- Luiz Inácio Lula da Silva, presidente do Brasil, conversou com Donald Trump em uma videoconferência, solicitando a eliminação de tarifas de 50% sobre importações brasileiras e sanções contra autoridades do Brasil.
- A conversa ocorreu após tensões nas relações entre os EUA e o Brasil, agravadas pela pressão de Trump sobre o julgamento do ex-presidente Jair Bolsonaro, condenado a 27 anos de prisão.
- Durante a videoconferência, Lula e Trump trocaram números de telefone e discutiram a possibilidade de cooperação no Haiti.
- O ministro da Fazenda do Brasil, Fernando Haddad, elogiou a “química excelente” entre os líderes, enquanto Trump considerou a conversa “muito boa”.
- Especialistas alertam que a rixa entre Brasília e Washington pode não ter terminado, mas a cooperação no Haiti é uma área promissora para colaboração futura.
Luiz Inácio Lula da Silva, presidente do Brasil, realizou uma videoconferência amigável com Donald Trump, na qual pediu a eliminação das tarifas de 50% sobre as importações brasileiras e sanções contra autoridades do país. Este contato ocorreu após meses de tensão nas relações entre os EUA e o Brasil, exacerbadas pela pressão de Trump para que o Brasil abandonasse o julgamento do ex-presidente Jair Bolsonaro.
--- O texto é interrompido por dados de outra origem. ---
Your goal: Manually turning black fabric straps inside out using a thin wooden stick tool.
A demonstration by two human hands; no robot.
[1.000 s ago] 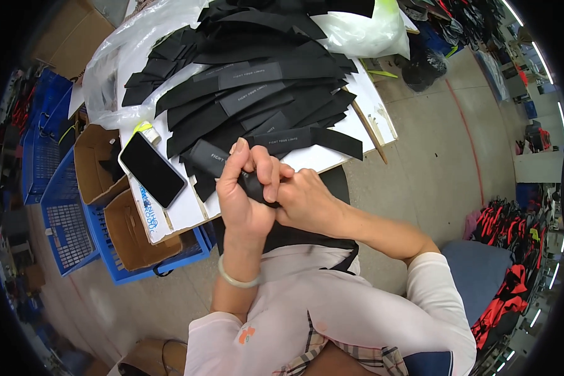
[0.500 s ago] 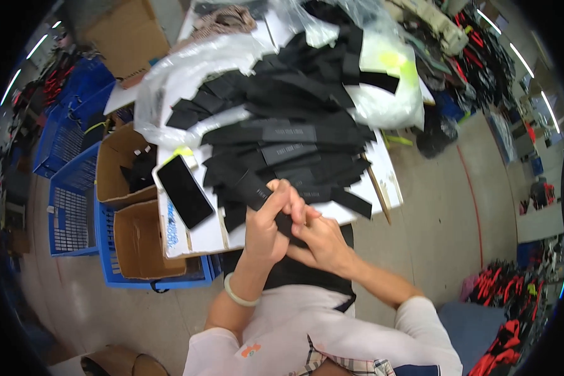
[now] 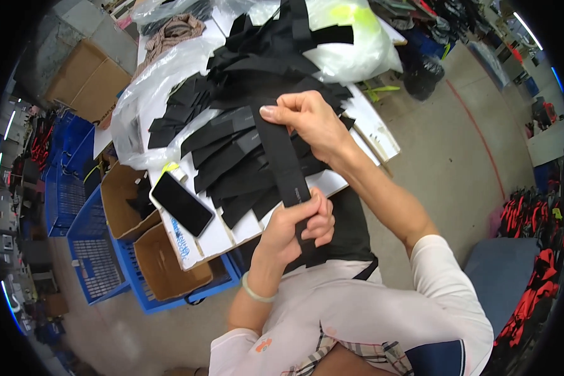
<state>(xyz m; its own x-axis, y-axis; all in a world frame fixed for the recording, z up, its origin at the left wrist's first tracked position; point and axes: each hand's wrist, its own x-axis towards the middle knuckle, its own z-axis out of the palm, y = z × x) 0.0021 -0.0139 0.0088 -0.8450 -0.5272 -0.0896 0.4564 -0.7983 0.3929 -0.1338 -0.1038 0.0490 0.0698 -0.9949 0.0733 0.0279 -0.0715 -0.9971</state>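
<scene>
Head view, looking down. The white surface [image 3: 222, 235] carries a spread heap of black strips [image 3: 244, 125], with clear plastic bags [image 3: 351, 44] at its far side and blue crates [image 3: 97, 250] holding cardboard boxes [image 3: 163, 269] at your left. A dark phone [image 3: 182, 203] lies flat on the near left corner of the surface, apart from both of your hands. Between your hands runs one black strip [image 3: 282, 160], held taut above the heap; its long axis goes from far to near, leaning slightly to your right as it comes toward your body. Your right hand [image 3: 310, 122] is closed on the far end, thumb and fingers pinching the strip's upper edge. Your left hand [image 3: 301, 225] is closed on the near end, fingers curled round the strip just in front of your chest, a pale band on its wrist [image 3: 257, 291]. The strip thus lies between the two hands, touching both: the left hand is the nearer to your body, the right hand the farther out over the heap. Whether the strip's lower tip hangs free below your left hand cannot be told.
</scene>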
Durante a conversa, que durou cerca de meia hora, Lula e Trump trocaram números de telefone e discutiram a possibilidade de cooperação no Haiti. A tensão entre as nações aumentou após a imposição de tarifas pelo governo dos EUA, que Trump justificou como resposta ao que chamou de “caça às bruxas” contra Bolsonaro. Em setembro, Bolsonaro foi condenado a 27 anos de prisão por sua tentativa de se manter no poder após a derrota eleitoral para Lula.
Reaproximação
A ligação foi considerada um passo positivo por ambos os lados. O ministro da Fazenda do Brasil, Fernando Haddad, destacou a “química excelente” entre os líderes durante um breve encontro na Assembleia Geral da ONU. Lula expressou a esperança de que essa conversa possa restaurar a relação amistosa entre as duas maiores democracias do Ocidente, que perdura há 201 anos.
Trump também manifestou otimismo, afirmando que a conversa foi “muito boa” e que ambos os países poderiam prosperar juntos. Lula reiterou seu convite para que Trump participe da Cúpula do Clima, a COP30, que ocorrerá em Belém, no Brasil, em novembro.
Desafios e Oportunidades
Especialistas em relações internacionais, como Matias Spektor, alertam que ainda é cedo para afirmar que a rixa entre Brasília e Washington chegou ao fim. Embora ambos os presidentes estejam dispostos a dialogar, a situação de Bolsonaro continua sendo um ponto delicado. Contudo, a cooperação em Haiti surge como uma área potencial de colaboração, onde o Brasil já teve um papel significativo em missões de estabilização no passado.
A expectativa é que novos encontros entre Lula e Trump possam ocorrer, possivelmente em um futuro próximo, tanto no Brasil quanto nos Estados Unidos.